» Work instructions
Of the lines below, count those containing the word "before". Reply with the number alone.

Source records:
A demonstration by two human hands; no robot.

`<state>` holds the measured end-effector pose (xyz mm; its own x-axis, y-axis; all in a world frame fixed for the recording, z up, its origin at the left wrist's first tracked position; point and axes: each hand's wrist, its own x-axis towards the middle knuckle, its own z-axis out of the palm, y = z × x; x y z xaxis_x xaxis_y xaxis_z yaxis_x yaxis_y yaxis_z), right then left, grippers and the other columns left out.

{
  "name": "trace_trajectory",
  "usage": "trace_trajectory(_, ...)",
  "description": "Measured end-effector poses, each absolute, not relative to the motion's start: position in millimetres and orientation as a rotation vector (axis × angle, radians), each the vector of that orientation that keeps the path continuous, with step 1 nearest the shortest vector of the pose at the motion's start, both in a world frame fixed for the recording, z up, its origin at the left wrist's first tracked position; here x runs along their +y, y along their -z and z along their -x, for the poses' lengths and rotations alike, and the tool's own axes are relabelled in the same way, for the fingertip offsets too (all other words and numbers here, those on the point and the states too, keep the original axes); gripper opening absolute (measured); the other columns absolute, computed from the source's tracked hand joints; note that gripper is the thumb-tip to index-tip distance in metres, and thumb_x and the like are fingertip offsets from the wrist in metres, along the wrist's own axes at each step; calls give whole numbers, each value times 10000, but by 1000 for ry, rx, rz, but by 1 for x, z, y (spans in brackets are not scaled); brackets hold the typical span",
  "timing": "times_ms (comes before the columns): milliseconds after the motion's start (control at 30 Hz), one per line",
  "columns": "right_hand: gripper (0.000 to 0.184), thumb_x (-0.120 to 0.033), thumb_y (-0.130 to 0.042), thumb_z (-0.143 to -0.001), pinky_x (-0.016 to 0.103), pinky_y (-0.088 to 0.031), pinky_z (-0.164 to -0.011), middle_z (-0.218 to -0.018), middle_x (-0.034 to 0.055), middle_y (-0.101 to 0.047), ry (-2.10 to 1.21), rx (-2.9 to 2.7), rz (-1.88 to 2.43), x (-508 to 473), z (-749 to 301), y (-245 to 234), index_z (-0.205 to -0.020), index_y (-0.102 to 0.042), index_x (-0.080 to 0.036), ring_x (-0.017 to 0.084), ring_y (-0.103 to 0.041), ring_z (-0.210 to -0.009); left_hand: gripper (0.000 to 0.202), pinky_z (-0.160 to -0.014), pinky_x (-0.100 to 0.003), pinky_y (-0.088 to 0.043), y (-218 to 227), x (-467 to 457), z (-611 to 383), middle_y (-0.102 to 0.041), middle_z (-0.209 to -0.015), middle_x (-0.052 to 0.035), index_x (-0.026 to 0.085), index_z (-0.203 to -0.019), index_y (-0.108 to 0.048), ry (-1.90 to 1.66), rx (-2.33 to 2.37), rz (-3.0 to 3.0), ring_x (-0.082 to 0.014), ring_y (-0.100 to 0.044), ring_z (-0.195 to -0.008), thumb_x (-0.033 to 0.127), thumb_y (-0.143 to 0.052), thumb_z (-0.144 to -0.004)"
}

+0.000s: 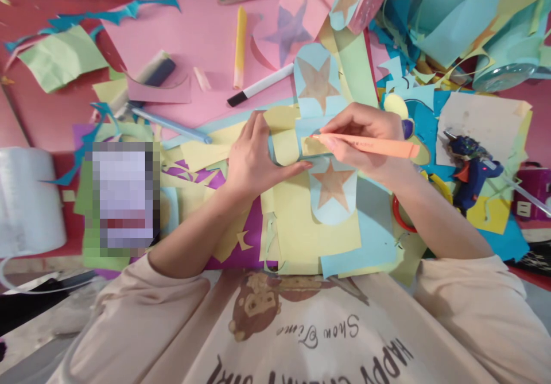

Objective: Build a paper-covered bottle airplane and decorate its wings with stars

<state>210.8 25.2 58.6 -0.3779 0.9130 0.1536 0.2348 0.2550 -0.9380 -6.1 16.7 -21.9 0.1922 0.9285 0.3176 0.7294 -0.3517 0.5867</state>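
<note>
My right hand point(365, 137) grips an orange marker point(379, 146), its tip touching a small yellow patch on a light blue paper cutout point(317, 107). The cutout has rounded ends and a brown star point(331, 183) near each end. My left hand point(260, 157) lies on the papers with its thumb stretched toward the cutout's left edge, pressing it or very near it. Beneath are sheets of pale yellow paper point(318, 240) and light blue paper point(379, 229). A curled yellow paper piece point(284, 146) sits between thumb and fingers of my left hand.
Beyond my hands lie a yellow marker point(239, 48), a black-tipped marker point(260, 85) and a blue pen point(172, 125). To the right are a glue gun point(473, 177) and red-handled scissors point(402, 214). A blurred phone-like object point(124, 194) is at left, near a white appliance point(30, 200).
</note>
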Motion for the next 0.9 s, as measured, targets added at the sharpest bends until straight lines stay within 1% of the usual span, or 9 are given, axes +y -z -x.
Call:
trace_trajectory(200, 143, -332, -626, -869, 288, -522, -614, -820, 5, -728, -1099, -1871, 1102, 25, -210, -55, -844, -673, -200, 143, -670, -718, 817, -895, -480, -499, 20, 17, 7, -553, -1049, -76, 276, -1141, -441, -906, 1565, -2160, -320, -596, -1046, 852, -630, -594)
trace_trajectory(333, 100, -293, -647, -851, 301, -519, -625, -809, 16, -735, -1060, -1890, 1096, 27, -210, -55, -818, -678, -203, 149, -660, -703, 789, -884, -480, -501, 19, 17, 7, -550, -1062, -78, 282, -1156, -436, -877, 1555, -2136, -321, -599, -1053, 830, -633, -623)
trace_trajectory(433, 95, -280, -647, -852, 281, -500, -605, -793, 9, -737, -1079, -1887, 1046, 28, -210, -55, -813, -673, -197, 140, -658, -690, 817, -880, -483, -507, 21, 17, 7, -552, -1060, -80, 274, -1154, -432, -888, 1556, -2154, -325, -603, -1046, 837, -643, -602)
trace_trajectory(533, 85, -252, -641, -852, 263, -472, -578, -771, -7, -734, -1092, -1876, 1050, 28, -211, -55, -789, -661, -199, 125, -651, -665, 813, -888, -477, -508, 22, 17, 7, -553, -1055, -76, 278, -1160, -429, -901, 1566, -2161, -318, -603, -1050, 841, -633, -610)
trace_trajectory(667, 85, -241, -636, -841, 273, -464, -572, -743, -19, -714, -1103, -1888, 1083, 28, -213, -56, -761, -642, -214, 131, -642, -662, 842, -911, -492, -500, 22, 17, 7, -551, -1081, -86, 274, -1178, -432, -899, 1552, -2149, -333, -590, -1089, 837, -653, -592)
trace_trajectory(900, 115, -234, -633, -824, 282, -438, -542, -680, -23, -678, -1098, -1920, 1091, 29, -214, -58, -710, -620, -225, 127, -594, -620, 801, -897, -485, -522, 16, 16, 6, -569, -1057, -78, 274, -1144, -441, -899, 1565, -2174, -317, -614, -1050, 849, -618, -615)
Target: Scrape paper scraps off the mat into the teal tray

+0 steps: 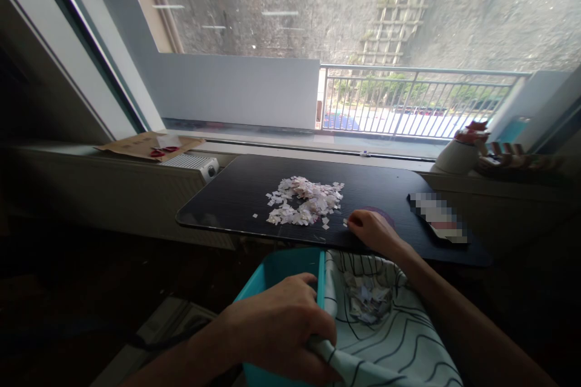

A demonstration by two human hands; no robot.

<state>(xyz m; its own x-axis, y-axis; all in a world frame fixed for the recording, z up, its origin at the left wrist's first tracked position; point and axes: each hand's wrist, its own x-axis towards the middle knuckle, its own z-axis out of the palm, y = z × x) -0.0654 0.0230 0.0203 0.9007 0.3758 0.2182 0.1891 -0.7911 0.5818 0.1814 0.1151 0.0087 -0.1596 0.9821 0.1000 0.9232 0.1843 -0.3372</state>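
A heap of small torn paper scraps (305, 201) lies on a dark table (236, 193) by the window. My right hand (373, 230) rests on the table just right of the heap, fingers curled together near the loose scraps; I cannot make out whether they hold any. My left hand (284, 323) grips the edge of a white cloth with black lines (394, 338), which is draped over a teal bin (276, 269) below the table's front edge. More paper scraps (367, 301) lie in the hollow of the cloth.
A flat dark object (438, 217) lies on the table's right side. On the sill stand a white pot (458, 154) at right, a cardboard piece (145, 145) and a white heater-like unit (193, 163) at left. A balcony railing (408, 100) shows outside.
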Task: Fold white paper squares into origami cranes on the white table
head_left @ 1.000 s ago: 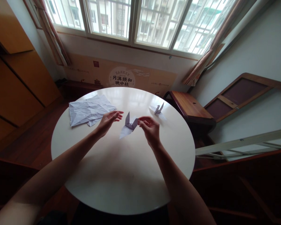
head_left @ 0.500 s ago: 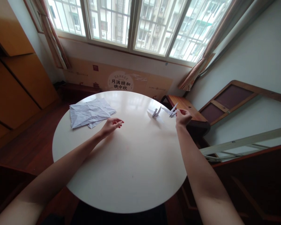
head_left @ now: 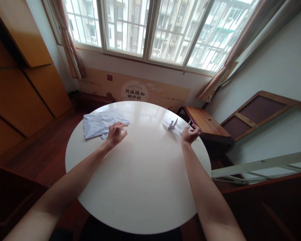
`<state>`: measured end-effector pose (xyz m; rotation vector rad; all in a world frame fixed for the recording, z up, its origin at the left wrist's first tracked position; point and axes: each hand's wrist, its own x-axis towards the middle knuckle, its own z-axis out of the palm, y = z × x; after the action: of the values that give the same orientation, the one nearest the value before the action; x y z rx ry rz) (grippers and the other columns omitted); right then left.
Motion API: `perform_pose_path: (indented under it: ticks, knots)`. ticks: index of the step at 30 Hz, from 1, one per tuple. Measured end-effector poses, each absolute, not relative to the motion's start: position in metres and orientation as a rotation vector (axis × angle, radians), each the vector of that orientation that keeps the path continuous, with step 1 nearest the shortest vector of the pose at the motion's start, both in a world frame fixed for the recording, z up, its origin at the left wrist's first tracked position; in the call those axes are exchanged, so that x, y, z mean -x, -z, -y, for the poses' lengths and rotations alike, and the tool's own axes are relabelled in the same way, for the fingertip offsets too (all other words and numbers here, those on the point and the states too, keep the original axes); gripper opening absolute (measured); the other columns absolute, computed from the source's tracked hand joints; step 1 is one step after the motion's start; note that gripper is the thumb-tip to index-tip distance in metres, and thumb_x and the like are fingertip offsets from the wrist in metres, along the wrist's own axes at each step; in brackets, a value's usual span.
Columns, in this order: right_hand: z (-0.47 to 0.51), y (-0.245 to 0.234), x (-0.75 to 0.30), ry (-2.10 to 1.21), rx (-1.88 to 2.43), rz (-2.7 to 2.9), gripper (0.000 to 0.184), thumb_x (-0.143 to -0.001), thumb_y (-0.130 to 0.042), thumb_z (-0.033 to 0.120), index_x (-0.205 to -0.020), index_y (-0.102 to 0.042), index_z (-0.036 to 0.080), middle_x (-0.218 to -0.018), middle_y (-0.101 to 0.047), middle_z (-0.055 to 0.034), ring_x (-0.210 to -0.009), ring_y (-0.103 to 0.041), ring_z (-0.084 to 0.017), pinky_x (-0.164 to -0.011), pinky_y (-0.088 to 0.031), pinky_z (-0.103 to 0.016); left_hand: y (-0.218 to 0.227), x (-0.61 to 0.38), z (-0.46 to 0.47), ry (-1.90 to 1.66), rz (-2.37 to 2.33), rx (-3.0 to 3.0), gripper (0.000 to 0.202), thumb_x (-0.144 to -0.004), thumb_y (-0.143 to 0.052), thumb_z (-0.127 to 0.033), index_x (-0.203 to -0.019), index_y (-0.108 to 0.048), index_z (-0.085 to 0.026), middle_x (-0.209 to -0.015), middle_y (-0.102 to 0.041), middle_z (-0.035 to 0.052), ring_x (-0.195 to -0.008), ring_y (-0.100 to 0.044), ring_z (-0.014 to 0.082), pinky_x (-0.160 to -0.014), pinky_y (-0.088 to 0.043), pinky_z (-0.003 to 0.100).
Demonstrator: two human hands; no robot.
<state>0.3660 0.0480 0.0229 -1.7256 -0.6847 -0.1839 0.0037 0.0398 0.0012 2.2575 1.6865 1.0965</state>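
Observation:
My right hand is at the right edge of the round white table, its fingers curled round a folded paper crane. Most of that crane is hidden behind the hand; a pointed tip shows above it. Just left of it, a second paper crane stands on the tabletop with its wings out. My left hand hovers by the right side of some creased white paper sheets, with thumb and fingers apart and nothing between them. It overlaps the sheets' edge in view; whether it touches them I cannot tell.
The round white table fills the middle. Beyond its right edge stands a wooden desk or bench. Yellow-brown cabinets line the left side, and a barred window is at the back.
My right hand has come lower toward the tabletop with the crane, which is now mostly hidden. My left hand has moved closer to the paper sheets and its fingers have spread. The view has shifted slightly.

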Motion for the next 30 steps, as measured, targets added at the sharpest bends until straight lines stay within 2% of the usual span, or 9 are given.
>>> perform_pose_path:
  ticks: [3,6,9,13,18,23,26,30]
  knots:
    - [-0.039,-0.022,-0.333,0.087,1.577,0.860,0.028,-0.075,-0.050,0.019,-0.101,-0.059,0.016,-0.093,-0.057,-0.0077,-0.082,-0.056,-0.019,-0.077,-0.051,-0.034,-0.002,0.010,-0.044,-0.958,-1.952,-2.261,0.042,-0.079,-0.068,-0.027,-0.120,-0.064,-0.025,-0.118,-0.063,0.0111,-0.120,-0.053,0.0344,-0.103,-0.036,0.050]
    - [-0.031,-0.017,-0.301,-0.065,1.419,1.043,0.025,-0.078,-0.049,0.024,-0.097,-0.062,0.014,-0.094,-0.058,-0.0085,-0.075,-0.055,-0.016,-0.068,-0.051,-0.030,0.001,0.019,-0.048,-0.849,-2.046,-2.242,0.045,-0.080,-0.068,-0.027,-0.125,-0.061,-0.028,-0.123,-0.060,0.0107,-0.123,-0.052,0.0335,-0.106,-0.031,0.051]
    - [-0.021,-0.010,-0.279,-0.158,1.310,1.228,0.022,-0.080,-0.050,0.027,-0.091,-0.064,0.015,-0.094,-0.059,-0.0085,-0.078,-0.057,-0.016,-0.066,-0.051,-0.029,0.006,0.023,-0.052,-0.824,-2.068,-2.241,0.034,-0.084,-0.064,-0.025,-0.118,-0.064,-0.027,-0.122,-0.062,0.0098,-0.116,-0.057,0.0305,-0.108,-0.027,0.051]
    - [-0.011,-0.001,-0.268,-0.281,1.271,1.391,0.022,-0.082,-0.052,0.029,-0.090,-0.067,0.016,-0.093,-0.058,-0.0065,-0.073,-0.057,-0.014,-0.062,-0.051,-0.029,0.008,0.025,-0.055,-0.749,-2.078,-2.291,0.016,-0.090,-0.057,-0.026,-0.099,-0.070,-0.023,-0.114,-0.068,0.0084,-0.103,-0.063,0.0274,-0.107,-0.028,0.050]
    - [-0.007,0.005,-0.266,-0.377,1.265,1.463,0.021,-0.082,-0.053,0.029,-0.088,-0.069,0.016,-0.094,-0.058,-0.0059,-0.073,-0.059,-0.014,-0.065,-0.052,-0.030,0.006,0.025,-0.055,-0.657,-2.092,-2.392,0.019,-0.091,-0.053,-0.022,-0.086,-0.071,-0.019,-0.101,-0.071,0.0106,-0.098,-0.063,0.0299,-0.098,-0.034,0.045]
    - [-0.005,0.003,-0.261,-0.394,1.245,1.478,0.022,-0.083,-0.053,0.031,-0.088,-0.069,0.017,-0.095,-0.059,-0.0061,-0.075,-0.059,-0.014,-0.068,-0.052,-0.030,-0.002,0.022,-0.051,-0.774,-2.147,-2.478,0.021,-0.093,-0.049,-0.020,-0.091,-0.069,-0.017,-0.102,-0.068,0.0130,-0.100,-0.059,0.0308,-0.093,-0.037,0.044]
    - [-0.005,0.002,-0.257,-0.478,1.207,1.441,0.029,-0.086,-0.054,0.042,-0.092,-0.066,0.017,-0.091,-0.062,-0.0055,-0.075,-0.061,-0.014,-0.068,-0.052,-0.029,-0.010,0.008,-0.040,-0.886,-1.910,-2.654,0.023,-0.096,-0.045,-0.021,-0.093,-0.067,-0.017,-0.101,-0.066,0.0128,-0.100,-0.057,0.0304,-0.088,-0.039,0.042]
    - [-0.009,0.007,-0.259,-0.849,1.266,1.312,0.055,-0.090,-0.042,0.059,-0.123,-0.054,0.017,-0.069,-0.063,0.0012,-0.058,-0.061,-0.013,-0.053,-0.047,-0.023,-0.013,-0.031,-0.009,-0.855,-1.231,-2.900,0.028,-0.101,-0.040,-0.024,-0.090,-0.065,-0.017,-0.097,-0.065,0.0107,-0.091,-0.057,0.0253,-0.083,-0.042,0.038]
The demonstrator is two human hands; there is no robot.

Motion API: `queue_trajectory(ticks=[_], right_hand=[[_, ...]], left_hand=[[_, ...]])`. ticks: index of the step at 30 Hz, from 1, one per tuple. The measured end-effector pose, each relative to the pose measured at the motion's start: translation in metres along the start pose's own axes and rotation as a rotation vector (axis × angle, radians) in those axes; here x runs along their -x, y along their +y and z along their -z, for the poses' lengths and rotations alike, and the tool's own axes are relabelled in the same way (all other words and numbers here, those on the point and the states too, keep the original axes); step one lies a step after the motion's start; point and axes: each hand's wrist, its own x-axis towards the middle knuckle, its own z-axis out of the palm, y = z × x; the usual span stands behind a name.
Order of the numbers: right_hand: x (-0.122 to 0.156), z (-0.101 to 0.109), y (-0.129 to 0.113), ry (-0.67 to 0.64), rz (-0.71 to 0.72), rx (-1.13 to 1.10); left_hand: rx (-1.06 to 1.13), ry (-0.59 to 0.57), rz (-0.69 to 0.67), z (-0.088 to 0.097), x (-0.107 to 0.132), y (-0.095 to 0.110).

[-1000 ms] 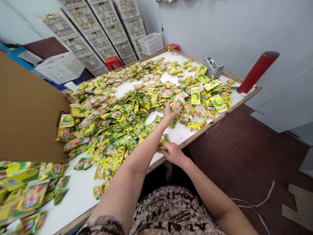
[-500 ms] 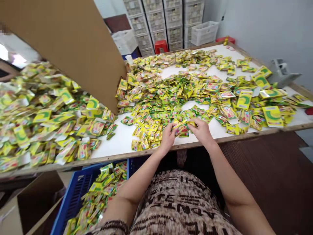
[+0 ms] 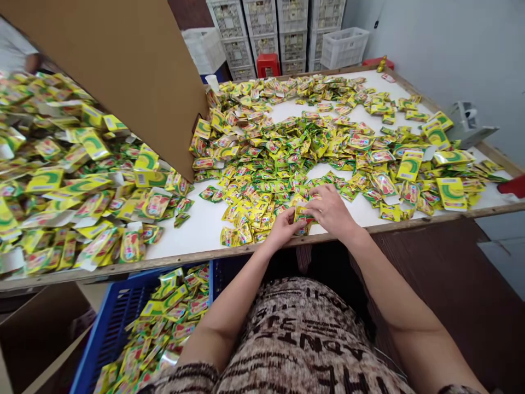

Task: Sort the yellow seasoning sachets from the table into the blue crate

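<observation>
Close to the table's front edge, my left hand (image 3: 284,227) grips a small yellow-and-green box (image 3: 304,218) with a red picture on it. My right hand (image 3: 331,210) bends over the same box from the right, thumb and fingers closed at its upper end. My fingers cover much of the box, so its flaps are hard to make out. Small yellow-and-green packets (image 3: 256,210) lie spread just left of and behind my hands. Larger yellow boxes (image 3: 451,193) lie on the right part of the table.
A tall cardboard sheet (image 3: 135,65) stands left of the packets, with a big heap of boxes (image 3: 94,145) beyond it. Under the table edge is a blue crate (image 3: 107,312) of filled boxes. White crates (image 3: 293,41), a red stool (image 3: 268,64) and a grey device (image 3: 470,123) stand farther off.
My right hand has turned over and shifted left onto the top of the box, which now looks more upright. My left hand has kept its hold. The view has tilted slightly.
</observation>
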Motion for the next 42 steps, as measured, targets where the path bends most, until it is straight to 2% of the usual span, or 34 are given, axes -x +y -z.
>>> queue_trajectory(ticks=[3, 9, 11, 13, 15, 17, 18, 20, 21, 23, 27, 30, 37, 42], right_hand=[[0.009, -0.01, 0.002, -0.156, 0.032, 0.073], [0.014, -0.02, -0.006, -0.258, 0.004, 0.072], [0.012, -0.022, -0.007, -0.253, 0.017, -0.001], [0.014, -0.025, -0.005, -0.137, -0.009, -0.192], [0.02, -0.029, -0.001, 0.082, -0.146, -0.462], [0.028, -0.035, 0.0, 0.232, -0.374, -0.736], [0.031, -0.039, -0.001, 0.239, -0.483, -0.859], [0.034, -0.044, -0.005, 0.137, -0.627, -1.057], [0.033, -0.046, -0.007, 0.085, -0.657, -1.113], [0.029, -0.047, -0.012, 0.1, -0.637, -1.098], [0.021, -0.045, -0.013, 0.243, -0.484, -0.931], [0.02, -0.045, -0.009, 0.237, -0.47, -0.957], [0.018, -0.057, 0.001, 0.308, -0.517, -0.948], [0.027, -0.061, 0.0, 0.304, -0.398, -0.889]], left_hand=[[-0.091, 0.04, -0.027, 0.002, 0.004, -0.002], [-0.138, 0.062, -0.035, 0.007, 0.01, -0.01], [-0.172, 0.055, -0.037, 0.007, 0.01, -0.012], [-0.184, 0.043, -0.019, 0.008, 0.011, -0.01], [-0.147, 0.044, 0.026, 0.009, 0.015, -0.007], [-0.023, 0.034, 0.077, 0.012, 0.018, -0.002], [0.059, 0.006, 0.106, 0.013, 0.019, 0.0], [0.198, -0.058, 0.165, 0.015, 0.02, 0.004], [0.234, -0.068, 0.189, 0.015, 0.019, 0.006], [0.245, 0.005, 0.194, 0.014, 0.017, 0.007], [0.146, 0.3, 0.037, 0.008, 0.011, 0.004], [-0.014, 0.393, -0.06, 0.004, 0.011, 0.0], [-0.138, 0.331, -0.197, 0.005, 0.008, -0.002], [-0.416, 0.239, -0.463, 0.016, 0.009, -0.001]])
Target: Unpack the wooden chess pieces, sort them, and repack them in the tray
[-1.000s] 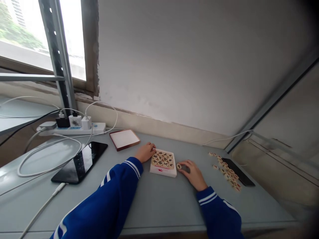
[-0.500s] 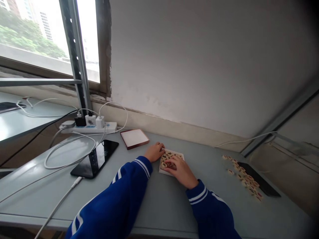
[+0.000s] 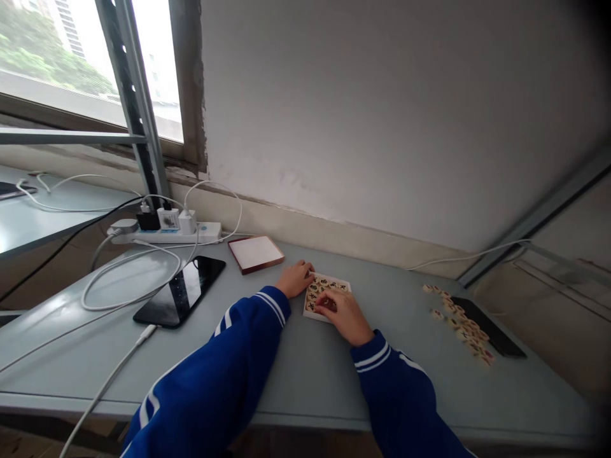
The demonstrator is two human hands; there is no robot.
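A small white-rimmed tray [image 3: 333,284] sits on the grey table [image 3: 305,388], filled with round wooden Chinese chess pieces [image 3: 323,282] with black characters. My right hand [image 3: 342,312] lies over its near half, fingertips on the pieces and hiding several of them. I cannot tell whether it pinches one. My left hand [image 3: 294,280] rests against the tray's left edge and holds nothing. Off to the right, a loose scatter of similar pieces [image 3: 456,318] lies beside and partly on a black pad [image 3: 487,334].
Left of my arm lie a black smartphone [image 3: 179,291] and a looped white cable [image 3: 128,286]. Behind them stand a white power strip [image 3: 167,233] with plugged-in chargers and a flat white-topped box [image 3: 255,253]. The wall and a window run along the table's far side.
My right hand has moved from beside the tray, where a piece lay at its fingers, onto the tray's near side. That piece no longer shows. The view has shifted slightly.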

» Result of this task
2